Crimson Dragoon said:


> Just going by the pictures, you know Ghost Rider is going to win.


By scaring the shit outta them?

Uchihas are known for having nerves of steel, you know.


----------



## Ax_ (Jan 28, 2008)

Locard said:


> By scaring the shit outta them?
> 
> Uchihas are known for having nerves of steel, you know.



And both of them have killed alot of people, and are now planning on killing each other.
Hello, Penance Stare...


----------



## neodragzero (Jan 28, 2008)

Ax_ said:


> Hello, Penance Stare...



Yeah. Especially when it works upon Dr.Strange and he's a pretty good bloke. Sasuke and Itachi...I'm sure being annoyingly emo and douche baggy equals an even worser stomp than that; even without the little matter of him being incredibly more powerful than those two.


----------



## Crimson Dragoon (Jan 28, 2008)

*Sighs*

Ghost Rider respect thread.

Superior durability, strength, and quite possibly speed.


----------



## Ax_ (Jan 28, 2008)

"Being emo" doesn't really count as evil under any moral system I know of, though.
Of course, killing people to gather your team for revenge on the other hand...


----------



## dragonquesthero (Jan 28, 2008)

Seriously..? Ghost rider for... his strength, and speed.


----------



## Ax_ (Jan 28, 2008)

Penance Stare would hurt them so much more, though...
Being beaten by looking into the eye of someone, instead of the other way around...


----------



## HumanWine (Jan 28, 2008)

His Eye Haxx is better than theirs. Itachi get mind/eyeball/WTF/PWN fucked cuz he's a damn murderer.
I dont know if Sasuke has killed anyone but GR will ride circles around him until Sasuke is dead.


----------



## Slips (Jan 28, 2008)

Ax_ said:


> And both of them have killed alot of people, and are now planning on killing each other.
> Hello, Penance Stare...



He wouldnt even bother with PS. He certainly wouldnt need it


----------



## Butō Rengoob (Jan 28, 2008)

_In the areas of Strength and durability maybe. But PS will not work on Sasuke period, he's never killed and saying he's done it off screen honestly doesn't count. If everything's allowed then Sasuke can also summon Manda. Given that they're most likely faster then it could turn into a stalemate possibly with Itachi ending up dead._


----------



## neodragzero (Jan 28, 2008)

Joe Gear said:


> _In the areas of Strength and durability maybe. But PS will not work on Sasuke period, he's never killed and saying he's done it off screen honestly doesn't count. If everything's allowed then Sasuke can also summon Manda. Given that they're most likely faster then it could turn into a stalemate possibly with Itachi ending up dead._



Neither has Dr.Strange killed anyone while he's a decent enough guy but the penance star still nearly killed him. The same can't be said about a backstabbing emo of a Uchiha.

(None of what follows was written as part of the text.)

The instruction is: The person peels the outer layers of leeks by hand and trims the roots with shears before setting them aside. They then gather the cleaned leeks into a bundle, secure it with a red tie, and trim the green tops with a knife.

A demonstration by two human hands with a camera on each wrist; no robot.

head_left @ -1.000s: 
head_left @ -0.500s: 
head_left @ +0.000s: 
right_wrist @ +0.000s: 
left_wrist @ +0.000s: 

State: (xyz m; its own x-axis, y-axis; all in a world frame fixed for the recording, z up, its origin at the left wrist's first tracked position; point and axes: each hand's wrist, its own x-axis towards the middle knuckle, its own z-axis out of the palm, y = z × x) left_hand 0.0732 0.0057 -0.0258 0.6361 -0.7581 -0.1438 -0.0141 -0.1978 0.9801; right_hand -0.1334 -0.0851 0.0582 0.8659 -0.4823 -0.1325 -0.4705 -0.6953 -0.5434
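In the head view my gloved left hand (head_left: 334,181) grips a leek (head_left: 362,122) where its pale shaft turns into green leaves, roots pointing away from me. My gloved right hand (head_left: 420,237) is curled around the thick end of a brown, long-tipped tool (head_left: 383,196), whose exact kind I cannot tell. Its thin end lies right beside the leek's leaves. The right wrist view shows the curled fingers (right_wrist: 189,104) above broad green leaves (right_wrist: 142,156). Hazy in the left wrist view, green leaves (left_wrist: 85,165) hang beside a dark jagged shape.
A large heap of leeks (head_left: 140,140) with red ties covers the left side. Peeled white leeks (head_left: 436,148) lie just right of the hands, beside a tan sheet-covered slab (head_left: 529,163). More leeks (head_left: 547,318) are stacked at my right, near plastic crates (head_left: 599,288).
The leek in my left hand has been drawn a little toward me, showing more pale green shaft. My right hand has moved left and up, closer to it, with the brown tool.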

> "Being emo" doesn't really count as evil under any moral system I know of, though.


The kind of emo that Sasuke has, it's more than enough.


----------



## Grandmaster Kane (Jan 28, 2008)

Joe Gear said:


> _In the areas of Strength and durability maybe. But PS will not work on Sasuke period, he's never killed and saying he's done it off screen honestly doesn't count. If everything's allowed then Sasuke can also summon Manda. Given that they're most likely faster then it could turn into a stalemate possibly with Itachi ending up dead._



Manda will make 0 difference litterally
penace star will work on sasuke cuz you dont need to kill you just need to have evil in your heart

And he certainly does...


----------



## Butō Rengoob (Jan 28, 2008)

neodragzero said:


> Neither has Dr.Strange killed anyone while he's a decent enough guy but the penance star still nearly killed him. The same can't be said about a backstabbing emo of a Uchiha.
> 
> The kind of emo that Sasuke has, it's more than enough.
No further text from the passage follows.